Long gone are the days where X10 rules the Smart Home devices space and with ubiquitous WiFi and cheap ESP hardware we’re seeing IoT devices that connect to WiFi. The problem is that almost all of them want to call home and talk to some service in the cloud. Sure you bought the device, but do you really own it?
When I needed a WiFi controlled outlet, I headed off to the Tasmota Supported Devices Repository to determine which one I should buy. Tasmota is one of the options for alternative firmware for ESP devices. This gives you control over the software running on the IoT device, and most importantly the ability to use it without any cloud server that you don’t control. This is still annoyingly difficult, we really need the tech industry to adopt a better way to give people easy to use devices and software without insisting they give up all control.
Buying from Amazon, I didn’t have to wait long to get a cheap WiFi outlet. It is thanks to Michael Steigerwald and his talk “Smart home – Smart hack” that we have a way to over the air update some of the devices running the Tyua firmware. Unfortunately, to my dismay, I discovered that many of the Tuya based devices ship with a newer and more secure firmware preventing this hack from always working.
The tuya-convert project is pretty comprehensive, but still requires a fairly deep technical understanding to pull off. I tried a couple of ways to run the software before giving up and using a RaspberryPi. Once I decided to go with the Pi things were much easier.
I got lucky as the Moko YX-WS01A appears to ship with old firmware, my next purchase may be more carefully researched. I was very careful to not connect it to the recommended software (smartapp.tyua.com) as that was likely to cause a firmware update. I really didn’t want to have to crack this thing open and hook up to the ESP physically. Maybe the Moko outlets will continue to ship the older, exploitable, firmware – but buyer beware.
Once I had the very basic Tasmota firmware installed, a tasmota_XXXXXX-####
network access point was available (where XXXXXX is a string derived from the device’s MAC address and #### is a number). I can now connect to this access point and configure the device to one of my WiFi networks by opening a browser on 192.168.4.1. Take care, if you mess up the WiFi password you may have trouble recovering the device.
This screen is different than the Tasmota instructions, I suspect this is because the binary provided as part of tuya-convert is stripped down and does not have any specific hardware configured.
Once you configure a connection to a WiFi network, you’ll lose the access point connection, but you will be able to locate the device on the network you connected it to. It will appear with the device name tasmota_XXXXXX-####.
Before we go further, we’ll perform a reset 5
as advised on this page. It may not be needed, but it sounds like a good idea. This is easy to do with the Console provided on the web UI.
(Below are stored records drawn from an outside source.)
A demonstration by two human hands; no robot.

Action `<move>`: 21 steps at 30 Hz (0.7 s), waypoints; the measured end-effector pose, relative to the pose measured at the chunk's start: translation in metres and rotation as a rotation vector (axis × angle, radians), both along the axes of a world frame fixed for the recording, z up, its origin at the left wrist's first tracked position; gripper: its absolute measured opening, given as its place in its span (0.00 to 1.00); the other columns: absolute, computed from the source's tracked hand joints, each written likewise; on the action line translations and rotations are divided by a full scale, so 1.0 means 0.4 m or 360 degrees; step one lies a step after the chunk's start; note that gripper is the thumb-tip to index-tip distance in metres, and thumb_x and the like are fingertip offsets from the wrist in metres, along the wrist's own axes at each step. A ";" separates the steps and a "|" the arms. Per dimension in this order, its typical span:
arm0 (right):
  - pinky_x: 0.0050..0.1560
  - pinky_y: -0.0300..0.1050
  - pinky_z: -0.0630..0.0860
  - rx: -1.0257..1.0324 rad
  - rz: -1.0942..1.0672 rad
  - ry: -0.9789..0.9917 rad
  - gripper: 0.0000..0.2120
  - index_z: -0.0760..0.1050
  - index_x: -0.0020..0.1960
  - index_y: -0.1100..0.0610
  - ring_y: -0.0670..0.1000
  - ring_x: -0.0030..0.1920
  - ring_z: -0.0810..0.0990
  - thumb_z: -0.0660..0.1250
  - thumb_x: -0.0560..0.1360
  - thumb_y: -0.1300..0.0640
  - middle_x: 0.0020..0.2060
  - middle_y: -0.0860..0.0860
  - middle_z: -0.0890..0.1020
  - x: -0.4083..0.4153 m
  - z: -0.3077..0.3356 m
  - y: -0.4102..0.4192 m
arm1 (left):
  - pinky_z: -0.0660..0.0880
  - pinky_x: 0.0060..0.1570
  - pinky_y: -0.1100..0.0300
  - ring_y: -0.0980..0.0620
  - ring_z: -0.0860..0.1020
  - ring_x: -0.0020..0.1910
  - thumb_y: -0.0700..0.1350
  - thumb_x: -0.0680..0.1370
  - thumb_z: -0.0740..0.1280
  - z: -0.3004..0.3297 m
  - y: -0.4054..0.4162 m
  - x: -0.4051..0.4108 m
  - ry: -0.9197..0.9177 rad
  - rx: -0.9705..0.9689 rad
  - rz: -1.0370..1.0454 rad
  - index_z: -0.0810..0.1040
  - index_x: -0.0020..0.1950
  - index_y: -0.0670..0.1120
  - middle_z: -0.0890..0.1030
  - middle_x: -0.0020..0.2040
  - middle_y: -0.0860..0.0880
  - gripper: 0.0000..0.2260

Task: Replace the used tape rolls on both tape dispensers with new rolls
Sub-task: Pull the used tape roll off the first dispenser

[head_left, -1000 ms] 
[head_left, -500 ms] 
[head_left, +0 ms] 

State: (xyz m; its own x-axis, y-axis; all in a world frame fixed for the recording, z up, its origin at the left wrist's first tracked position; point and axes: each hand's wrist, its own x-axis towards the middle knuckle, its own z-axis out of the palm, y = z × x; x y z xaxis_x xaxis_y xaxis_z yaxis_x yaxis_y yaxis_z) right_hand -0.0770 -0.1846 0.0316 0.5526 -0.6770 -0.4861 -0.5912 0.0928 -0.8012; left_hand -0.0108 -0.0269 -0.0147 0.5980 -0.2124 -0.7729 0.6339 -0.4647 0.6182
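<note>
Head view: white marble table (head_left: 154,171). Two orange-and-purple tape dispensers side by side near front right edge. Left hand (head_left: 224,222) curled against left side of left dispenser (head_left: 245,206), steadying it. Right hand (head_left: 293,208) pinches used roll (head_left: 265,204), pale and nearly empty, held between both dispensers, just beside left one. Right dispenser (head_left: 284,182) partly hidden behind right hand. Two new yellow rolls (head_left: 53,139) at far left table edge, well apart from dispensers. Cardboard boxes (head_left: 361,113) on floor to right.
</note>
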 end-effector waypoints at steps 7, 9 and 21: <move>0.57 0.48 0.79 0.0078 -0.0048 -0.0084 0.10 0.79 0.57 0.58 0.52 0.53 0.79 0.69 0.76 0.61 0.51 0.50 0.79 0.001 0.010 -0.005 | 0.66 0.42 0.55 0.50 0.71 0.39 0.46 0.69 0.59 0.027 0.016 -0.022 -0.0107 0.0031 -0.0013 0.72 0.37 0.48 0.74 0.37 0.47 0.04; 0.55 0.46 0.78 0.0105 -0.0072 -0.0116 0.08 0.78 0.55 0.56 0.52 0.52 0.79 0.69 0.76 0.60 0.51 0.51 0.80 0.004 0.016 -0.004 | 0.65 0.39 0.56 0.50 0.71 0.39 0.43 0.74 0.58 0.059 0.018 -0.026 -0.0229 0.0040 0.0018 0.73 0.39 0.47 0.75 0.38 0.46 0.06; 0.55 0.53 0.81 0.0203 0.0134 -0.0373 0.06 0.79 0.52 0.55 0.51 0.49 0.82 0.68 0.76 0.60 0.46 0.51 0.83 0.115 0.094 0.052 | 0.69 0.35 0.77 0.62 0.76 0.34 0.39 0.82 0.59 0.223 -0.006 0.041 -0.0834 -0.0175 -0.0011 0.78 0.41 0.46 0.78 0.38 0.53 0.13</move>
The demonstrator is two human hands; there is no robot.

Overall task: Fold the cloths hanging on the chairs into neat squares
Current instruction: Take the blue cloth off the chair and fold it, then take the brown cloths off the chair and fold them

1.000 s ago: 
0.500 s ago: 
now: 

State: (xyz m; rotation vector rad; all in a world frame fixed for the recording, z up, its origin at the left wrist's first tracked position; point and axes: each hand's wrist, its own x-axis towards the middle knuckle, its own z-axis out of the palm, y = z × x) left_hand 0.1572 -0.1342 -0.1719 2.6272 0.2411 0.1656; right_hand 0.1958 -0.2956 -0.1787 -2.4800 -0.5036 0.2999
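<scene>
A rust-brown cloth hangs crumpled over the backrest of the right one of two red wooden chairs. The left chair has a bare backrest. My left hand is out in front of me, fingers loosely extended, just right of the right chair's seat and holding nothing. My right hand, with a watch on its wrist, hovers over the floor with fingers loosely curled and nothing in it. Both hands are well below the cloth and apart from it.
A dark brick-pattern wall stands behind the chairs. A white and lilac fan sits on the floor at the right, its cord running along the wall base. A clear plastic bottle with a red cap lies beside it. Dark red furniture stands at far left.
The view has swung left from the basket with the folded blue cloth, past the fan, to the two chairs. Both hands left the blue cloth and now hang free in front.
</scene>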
We can see that we’re back on version 9.2.0 – so next we’re going to update the firmware. Which firmware should we pick? This page provides a good overview of the various options. There are many ways to perform the upgrade – I’ve elected to download the .gz binary an provide that file to the web UI. I’ve also picked the default and recommended tasmota.bin.gz file. This will update me to version 10.0.0.
The performance of the web UI seemed quite slow, I have to keep reminding myself this is a very basic microcontroller that costs a few dollars. It’s pretty amazing it works. Post firmware upgrade the web performance does seem quite a bit better.
At this point I can hit the Toggle button and see the LED on the outlet turn off an on, but I don’t seem to be triggering the outlet itself. More configuration is needed.
From the web UI, choosing Configure
then Configure Module
I can see that this is setup as a generic device with only 4 GPIO pins. Using this template as a guide, I select Generic (18)
and set the GPIO pins as indicated. This works great, and I can now toggle the outlet on an off via the Web UI.
A word of warning. Back when the device was acting as an access point – you can only attach one device to it, attempts to connect a second client will fail. I also had some weirdness configuring the module, but I think this was because I had multiple browsers / apps pointed at the one device. Go slow, and do one thing at a time.
As for app based control, there are several Android apps which will bypass the need for a MQTT setup and work directly against the HTTP endpoint. I tried several, but decided for my simple needs Tasmota HomeSwitch was a good match.
Using the app seems to mostly work, but has some latency at times depending where the device is at in terms of responding to the HTTP requests. I notice the same type of latency using the web app, but this represents itself more as slowness to load the page vs. waiting for a button press on the app to take effect.
Bonus – the device appears to persist it’s state (on/off) even if you unplug it from power. This is pretty useful as it means that if there a power failure, it will return to the previous state.
Sure it only supports up to 10A, but wifi control over power and I can keep it entirely on my own network is pretty slick.